BRIEF DESCRIPTION OF THE DRAWINGS
[0045] For a better understanding of the invention and to show how
the same may be carried into effect, reference will now be made,
purely by way of example, to the accompanying drawings, in
which:
[0046] FIGS. 1a and 1b show a simplified block diagram of a data
sequence compressor and decompressor respectively.
[0047] FIG. 2 shows an example of four error trellis modules of a
convolutional code.
[0048] FIG. 3 shows a simplified block diagram of a Coset Analysis
Unit.
[0049] FIG. 4 shows a simplified block diagram of a lossless data
sequence compressor.
[0050] FIG. 5 shows a simplified block diagram of a lossless data
sequence compressor.
[0051] FIG. 6 shows a simplified block diagram of a segment
encoder.
[0052] FIG. 7 shows a simplified block diagram of a lossless data
sequence decompressor.
[0053] FIG. 8 shows a simplified block diagram of a communication
device.
[0054] FIG. 9 is a simplified flow chart of a method for analyzing
a coset.
[0055] FIG. 10 is a simplified flow chart of a method for
compressing an input sequence.
[0056] FIG. 11 is a simplified flow chart of an additional method
for compressing an input sequence.
[0057] FIG. 12 is a simplified flow chart of a method for
multiplying an input sequence by the transpose of a parity check
matrix to form a syndrome sequence.
[0058] FIG. 13 is a simplified flow chart of a method for
representing a coset as an error trellis.
[0059] FIG. 14 is a simplified flow chart of an additional method
for compressing an input sequence.
[0060] FIG. 15 is a simplified flow chart of a method for analyzing
a coset.
[0061] FIG. 16 is a simplified flow chart of a method for
decompressing an input sequence.
[0062] FIG. 17 is a simplified flow chart of a method for analyzing
a coset.
DESCRIPTION OF THE PREFERRED EMBODIMENTS
[0063] Currently available data sequence compression and
decompression techniques provide either lossy compression in which
the data sequence recovered may differ from the original sequence,
or relatively complex and costly lossless compression.
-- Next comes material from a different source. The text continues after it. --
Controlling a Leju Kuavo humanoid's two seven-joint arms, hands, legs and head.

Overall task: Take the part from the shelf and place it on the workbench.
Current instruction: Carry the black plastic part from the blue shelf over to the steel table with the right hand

There is a
need for a simple and efficient lossless compression/decompression
technique with reduced overall processing requirements. The
embodiments described below utilize error trellis analysis methods
to provide such a solution. The primary encoding step is the
construction of and search through an error-trellis representing a
coset of a time-varying convolutional code C. Code C itself is
unknown in advance, and is created during compression from
predetermined building blocks.
[0064] Reference is now made to FIGS. 1a and 1b, which show a
simplified block diagram of a data sequence compressor and
decompressor respectively. Compressor 10 converts data sequence x
into a compressed sequence y. Decompressor 20 decompresses a
compressed sequence y into a sequence x'. If:
x'=x
[0065] for all values of the input sequence x, the compression is
lossless. The compressed signal generally undergoes further
processing and transmission through a data communication channel
prior to decompression.
[0066] In the lossy compression technique described in the
background section, an input sequence x is compressed into a
shorter sequence y, where y is the syndrome of a coset of a given
error correction code C. Compressed sequence y, however, does not
provide any information regarding which member of the given coset
served as the input sequence. In order for sequence x to be
uniquely determined from the compressed sequence, additional
information must be provided during compression.
[0067] In the preferred embodiments described below the information
necessary to ensure lossless compression is added by ensuring that
the following constraint, referred to hereafter as the Syndrome
Constraint, is satisfied:
Syndrome Constraint: The Source Emits Only Coset Leaders.
[0068] A coset leader is the member of the coset with the minimum
Hamming weight among the members of a coset of a code. The Syndrome
Constraint specifies a single member of a given coset as the
uncompressed input sequence. When the Syndrome Constraint is
satisfied, given a known code, sequence x is accurately recoverable
from a compressed sequence y by selecting the coset leader of the
coset associated with syndrome y.
[0069] The Syndrome Constraint may be checked by error trellis
analysis. Error trellis analysis represents a coset of a code as a
time-varying error trellis. Each member of the coset forms a path
through the trellis. That is, for a given coset v+C of a code C,
where v is a sequence belonging to v+C, an error-trellis is a
directed graph that represents all sequences belonging to v+C. The
error trellis is analyzed to determine coset properties.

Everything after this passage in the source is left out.